=== Exercise ===
Using the exact wording, repeat every line of the material.

------ Information provided ------

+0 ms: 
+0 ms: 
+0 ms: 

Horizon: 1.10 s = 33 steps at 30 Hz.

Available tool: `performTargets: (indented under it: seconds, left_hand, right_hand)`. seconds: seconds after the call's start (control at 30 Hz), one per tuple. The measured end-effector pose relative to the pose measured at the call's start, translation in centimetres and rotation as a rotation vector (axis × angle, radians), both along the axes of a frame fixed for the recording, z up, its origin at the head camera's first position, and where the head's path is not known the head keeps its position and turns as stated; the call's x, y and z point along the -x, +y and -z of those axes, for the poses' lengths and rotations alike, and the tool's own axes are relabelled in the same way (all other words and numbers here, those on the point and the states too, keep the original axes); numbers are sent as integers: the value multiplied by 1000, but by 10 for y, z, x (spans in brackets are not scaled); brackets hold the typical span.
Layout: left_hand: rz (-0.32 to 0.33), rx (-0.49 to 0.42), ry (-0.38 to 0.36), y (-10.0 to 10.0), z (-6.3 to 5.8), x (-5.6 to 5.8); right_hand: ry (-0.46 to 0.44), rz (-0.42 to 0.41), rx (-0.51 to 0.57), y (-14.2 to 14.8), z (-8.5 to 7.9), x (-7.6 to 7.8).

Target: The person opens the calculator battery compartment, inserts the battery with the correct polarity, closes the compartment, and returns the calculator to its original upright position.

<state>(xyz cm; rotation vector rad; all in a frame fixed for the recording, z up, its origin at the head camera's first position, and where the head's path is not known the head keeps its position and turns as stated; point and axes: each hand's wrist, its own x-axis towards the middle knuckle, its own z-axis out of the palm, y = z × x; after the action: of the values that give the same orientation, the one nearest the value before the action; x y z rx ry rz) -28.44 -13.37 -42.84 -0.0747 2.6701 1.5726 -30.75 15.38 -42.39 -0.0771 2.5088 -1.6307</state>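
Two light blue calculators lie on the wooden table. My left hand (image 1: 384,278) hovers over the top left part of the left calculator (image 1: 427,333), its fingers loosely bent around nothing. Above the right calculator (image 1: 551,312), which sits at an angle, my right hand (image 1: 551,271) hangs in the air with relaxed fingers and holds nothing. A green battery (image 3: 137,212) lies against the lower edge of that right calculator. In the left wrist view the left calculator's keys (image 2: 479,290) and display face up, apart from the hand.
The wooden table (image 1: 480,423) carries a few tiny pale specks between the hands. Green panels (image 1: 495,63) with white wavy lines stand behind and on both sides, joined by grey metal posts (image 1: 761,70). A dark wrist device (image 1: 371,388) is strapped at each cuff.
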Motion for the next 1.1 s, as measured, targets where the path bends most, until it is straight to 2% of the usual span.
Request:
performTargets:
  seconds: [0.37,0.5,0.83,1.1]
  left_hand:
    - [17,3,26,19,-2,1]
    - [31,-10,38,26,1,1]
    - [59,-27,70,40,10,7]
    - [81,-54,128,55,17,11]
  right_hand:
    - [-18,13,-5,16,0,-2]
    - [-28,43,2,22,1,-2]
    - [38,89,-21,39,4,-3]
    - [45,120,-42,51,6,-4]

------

=== Output below ===
+0 ms: 
+0 ms: 
+0 ms: 

Horizon: 1.10 s = 33 steps at 30 Hz.

Available tool: `performTargets: (indented under it: seconds, left_hand, right_hand)`. seconds: seconds after the call's start (control at 30 Hz), one per tuple. The measured end-effector pose relative to the pose measured at the call's start, translation in centimetres and rotation as a rotation vector (axis × angle, radians), both along the axes of a frame fixed for the recording, z up, its origin at the head camera's first position, and where the head's path is not known the head keeps its position and turns as stated; the call's x, y and z point along the -x, +y and -z of those axes, for the poses' lengths and rotations alike, and the tool's own axes are relabelled in the same way (all other words and numbers here, those on the point and the states too, keep the original axes); numbers are sent as integers: the value multiplied by 1000, but by 10 for y, z, x (spans in brackets are not scaled); brackets hold the typical span.
Layout: left_hand: rz (-0.32 to 0.33), rx (-0.49 to 0.42), ry (-0.38 to 0.36), y (-10.0 to 10.0), z (-6.3 to 5.8), x (-5.6 to 5.8); right_hand: ry (-0.46 to 0.44), rz (-0.42 to 0.41), rx (-0.51 to 0.57), y (-14.2 to 14.8), z (-8.5 to 7.9), x (-7.6 to 7.8).

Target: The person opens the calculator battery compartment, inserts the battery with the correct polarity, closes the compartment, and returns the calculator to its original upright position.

<state>(xyz cm; rotation vector rad; all in a frame fixed for the recording, z up, its origin at the head camera's first position, and where the head's path is not known the head keeps its position and turns as stated; point and axes: each hand's wrist, its own x-axis towards the middle knuckle, its own z-axis out of the palm, y = z × x; after the action: of the values that give the same orientation, the one nearest the value before the action; x y z rx ry rz) -28.44 -13.37 -42.84 -0.0747 2.6701 1.5726 -30.75 15.38 -42.39 -0.0771 2.5088 -1.6307</state>
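Two light blue calculators lie on the wooden table. My left hand (image 1: 384,278) hovers over the top left part of the left calculator (image 1: 427,333), its fingers loosely bent around nothing. Above the right calculator (image 1: 551,312), which sits at an angle, my right hand (image 1: 551,271) hangs in the air with relaxed fingers and holds nothing. A green battery (image 3: 137,212) lies against the lower edge of that right calculator. In the left wrist view the left calculator's keys (image 2: 479,290) and display face up, apart from the hand.
The wooden table (image 1: 480,423) carries a few tiny pale specks between the hands. Green panels (image 1: 495,63) with white wavy lines stand behind and on both sides, joined by grey metal posts (image 1: 761,70). A dark wrist device (image 1: 371,388) is strapped at each cuff.
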Motion for the next 1.1 s, as measured, targets where the path bends most, until it is straight to 2% of the usual span.
Request:
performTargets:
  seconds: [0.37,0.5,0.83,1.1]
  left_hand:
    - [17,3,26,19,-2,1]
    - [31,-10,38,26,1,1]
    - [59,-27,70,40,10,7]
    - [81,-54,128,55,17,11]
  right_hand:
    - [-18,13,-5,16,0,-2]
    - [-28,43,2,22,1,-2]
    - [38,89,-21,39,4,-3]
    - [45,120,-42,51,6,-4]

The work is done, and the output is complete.